# BRIEF
Drop the images; return everything else in the listing below exactly.

# DATA EXTRACT
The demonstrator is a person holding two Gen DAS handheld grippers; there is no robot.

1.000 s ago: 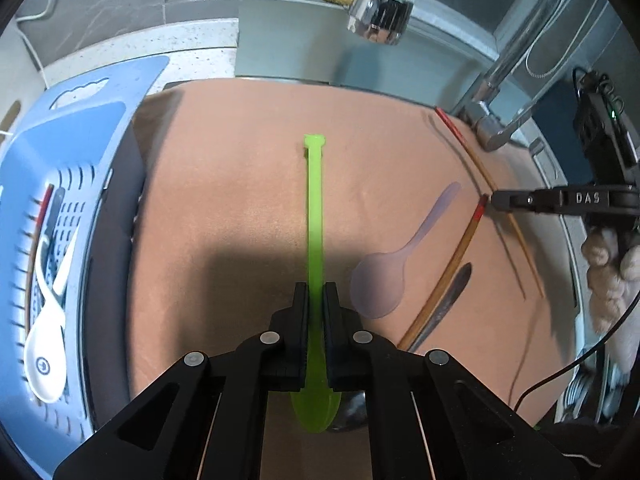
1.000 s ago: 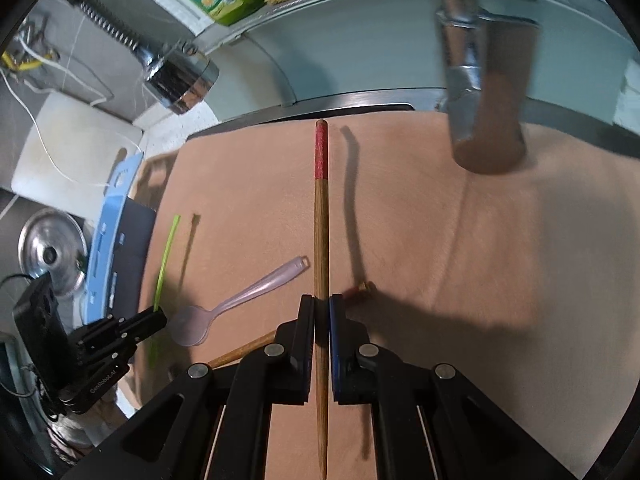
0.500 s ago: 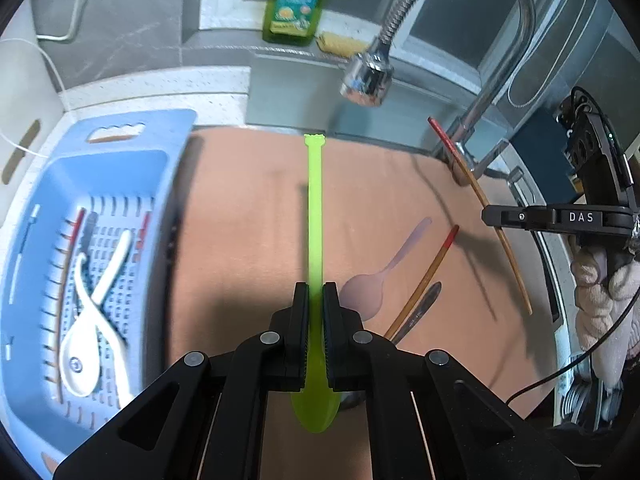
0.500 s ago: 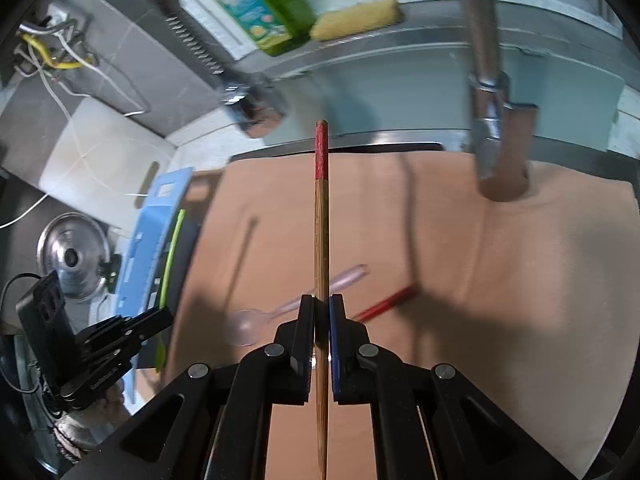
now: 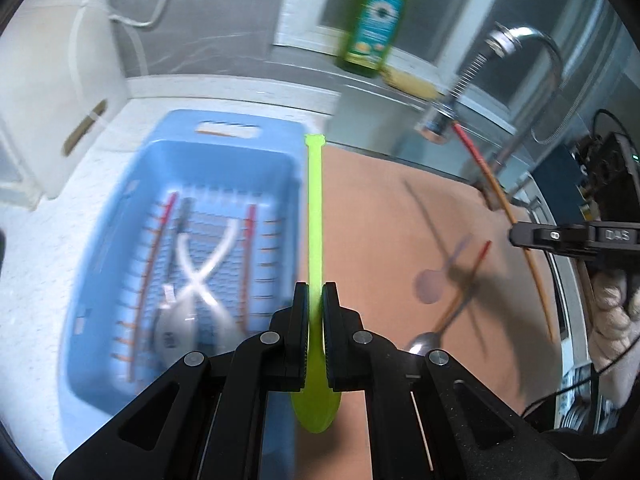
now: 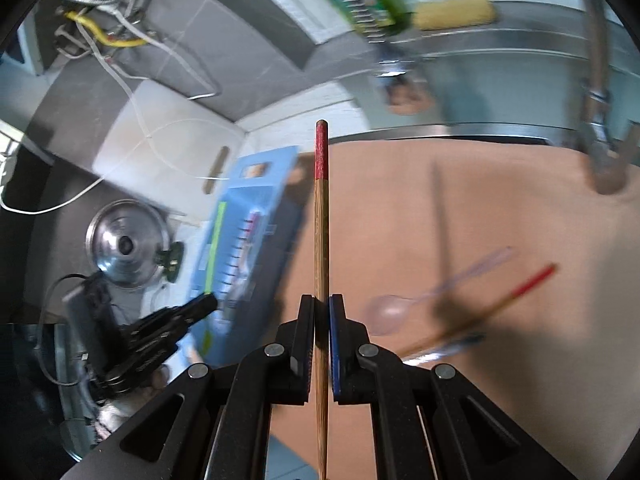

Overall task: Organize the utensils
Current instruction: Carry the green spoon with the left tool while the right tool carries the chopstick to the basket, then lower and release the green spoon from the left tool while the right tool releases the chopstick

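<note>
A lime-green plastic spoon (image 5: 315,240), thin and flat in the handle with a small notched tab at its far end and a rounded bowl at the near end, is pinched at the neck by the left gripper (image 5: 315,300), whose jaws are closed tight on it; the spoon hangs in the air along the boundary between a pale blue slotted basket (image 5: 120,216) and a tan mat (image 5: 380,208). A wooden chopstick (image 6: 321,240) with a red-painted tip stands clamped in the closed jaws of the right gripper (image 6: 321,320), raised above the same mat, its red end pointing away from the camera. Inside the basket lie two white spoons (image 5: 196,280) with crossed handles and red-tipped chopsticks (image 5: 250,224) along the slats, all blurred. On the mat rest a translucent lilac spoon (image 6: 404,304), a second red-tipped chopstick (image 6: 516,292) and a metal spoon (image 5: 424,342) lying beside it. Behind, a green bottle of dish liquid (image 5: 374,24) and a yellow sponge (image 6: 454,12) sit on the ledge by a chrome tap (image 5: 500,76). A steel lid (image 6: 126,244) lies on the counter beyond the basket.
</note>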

# YOUR SOLUTION
The demonstrator is a person holding two Gen DAS handheld grippers; there is no robot.

1.000 s ago: 
1.000 s ago: 
0.500 s ago: 
0.500 s ago: 
now: 
now: 

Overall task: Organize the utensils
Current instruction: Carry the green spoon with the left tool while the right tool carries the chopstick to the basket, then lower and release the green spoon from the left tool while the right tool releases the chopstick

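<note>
A lime-green plastic spoon (image 5: 315,240), thin and flat in the handle with a small notched tab at its far end and a rounded bowl at the near end, is pinched at the neck by the left gripper (image 5: 315,300), whose jaws are closed tight on it; the spoon hangs in the air along the boundary between a pale blue slotted basket (image 5: 120,216) and a tan mat (image 5: 380,208). A wooden chopstick (image 6: 321,240) with a red-painted tip stands clamped in the closed jaws of the right gripper (image 6: 321,320), raised above the same mat, its red end pointing away from the camera. Inside the basket lie two white spoons (image 5: 196,280) with crossed handles and red-tipped chopsticks (image 5: 250,224) along the slats, all blurred. On the mat rest a translucent lilac spoon (image 6: 404,304), a second red-tipped chopstick (image 6: 516,292) and a metal spoon (image 5: 424,342) lying beside it. Behind, a green bottle of dish liquid (image 5: 374,24) and a yellow sponge (image 6: 454,12) sit on the ledge by a chrome tap (image 5: 500,76). A steel lid (image 6: 126,244) lies on the counter beyond the basket.
</note>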

That is the entire output.